Single by Whitney Houston

from the album Just Whitney
- Released: February 11, 2003
- Studio: Brandon's Way Recording Studios (Los Angeles, CA)
- Length: 4:39
- Label: Arista
- Songwriters: Babyface; Jason Edmonds; Carole Bayer Sager; Aleese Simmons; Nathan Walton;
- Producer: Babyface

Whitney Houston singles chronology
| "One of Those Days" (2002) | "Try It on My Own" (2003) | "Love That Man" (2003) |

Audio sample
- "Try It on My Own"file; help;

Music video
- "Try It On My Own" on YouTube

= Try It on My Own =

"Try It on My Own" (titled "On My Own" for its single release) is a song by American recording artist Whitney Houston. It was written by Babyface, Jason Edmonds, Carole Bayer Sager, Aleese Simmons, and Nathan Walton for her fifth studio album Just Whitney (2002), with production handled by the former. A pop ballad that was inspired partly by reports surrounding Houston's personal struggles at the time and conceived as an empowering statement of self-reliance, the song is about overcoming doubts or fears so a person can reach the point in their life where they can "try it on [their] own".

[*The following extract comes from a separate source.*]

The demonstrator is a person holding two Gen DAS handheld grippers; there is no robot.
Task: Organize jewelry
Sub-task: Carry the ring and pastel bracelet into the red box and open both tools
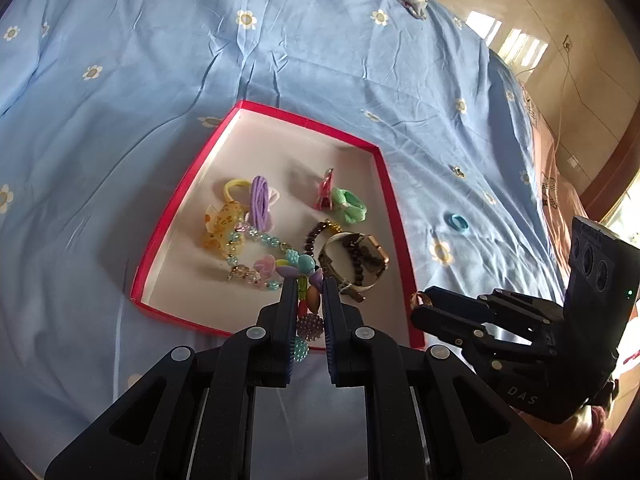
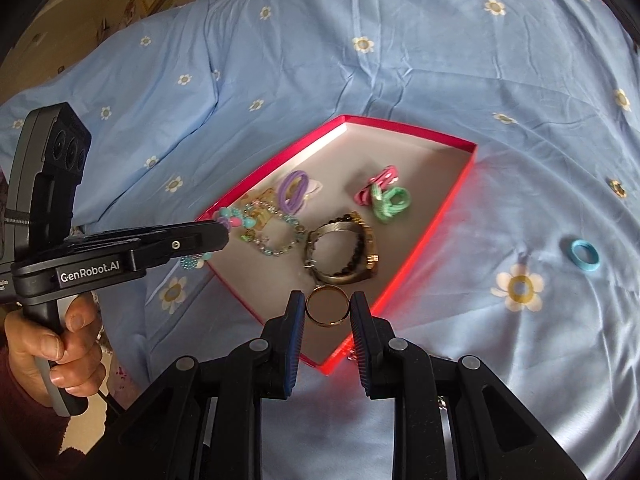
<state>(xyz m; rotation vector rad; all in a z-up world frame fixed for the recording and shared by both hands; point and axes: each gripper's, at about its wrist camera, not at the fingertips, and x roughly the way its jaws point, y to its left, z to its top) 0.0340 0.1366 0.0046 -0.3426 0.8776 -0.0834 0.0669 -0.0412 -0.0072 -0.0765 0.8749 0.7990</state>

The song became the project's third single and was released on February 11, 2003 by Arista Records. It received acclaim from critics as well as fans; most of them who named it as the album's highlight. Like "Whatchulookinat" and "One of Those Days" before it, "On My Own" was a modest success, topping the Billboard Hot Dance Music/Club Play chart and reaching the top ten on the US Adult Contemporary charts. A music video, directed by David LaChapelle, was released to promote the single. Houston performed "Try It on My Own" on an episode of the television series Boston Public ("Chapter 66"), which first aired in May 2003, and on the 2003 VH1 Divas Duets: An Honors Concert for the VH1 Save the Music Foundation.

==Background==
"Try It on My Own" was written by Kenneth "Babyface" Edmonds, his nephew Jason Edmonds, Carole Bayer Sager, Aleese Simmons and Nathan Walton and produced by the former for Houston fifth studio album Just Whitney (2002). Having previously worked with Houston, Babyface was approached by L.A. Reid to contribute to the album and subsequently invited Bayer Sager to write a song for Houston. Inspired by the reports surrounding Houston's health and behavior, as well as her temporary separation from Bobby Brown and efforts toward sobriety, Bayer Sager conceived the song as an empowering statement of independence, envisioning it as something Houston might want to sing about herself. She provided Babyface with the title "Try It on My Own," after which he developed the melody and she wrote the lyrics. Babyface subsequently produced the recording, with Bayer Sager later recalling that Houston sounded strong during the session.

==Critical reception==
Critical reception to "Try It on My Own" was generally positive, with several critics praising Houston's vocal performance and the song's classic ballad style. Billboard called it "the best song on the disc" and described it as "a classic Whitney ballad" featuring "huge celestial notes" and a "creamy orchestral arrangement." Keysha Davis from BBC called it "the most welcomed return" on parent album Just Whitney, describing the melancholic song as "one of the album's highlights."
Sean Daly of The Washington Post described "Try It on My Own" as a "slow-building ballad," comparing it favorably to her earlier hits "Didn't We Almost Have It All" and "Where Do Broken Hearts Go." Ernest Hardy of LA Weekly found that the showcased Houston's enduring vocal power. Though dismissing its self-affirming sentiment as "I'mmon luv myself treacle" and "saccharine bullshit," he acknowledged that Houston “"can still belt as powerfully" as any contemporary vocalist.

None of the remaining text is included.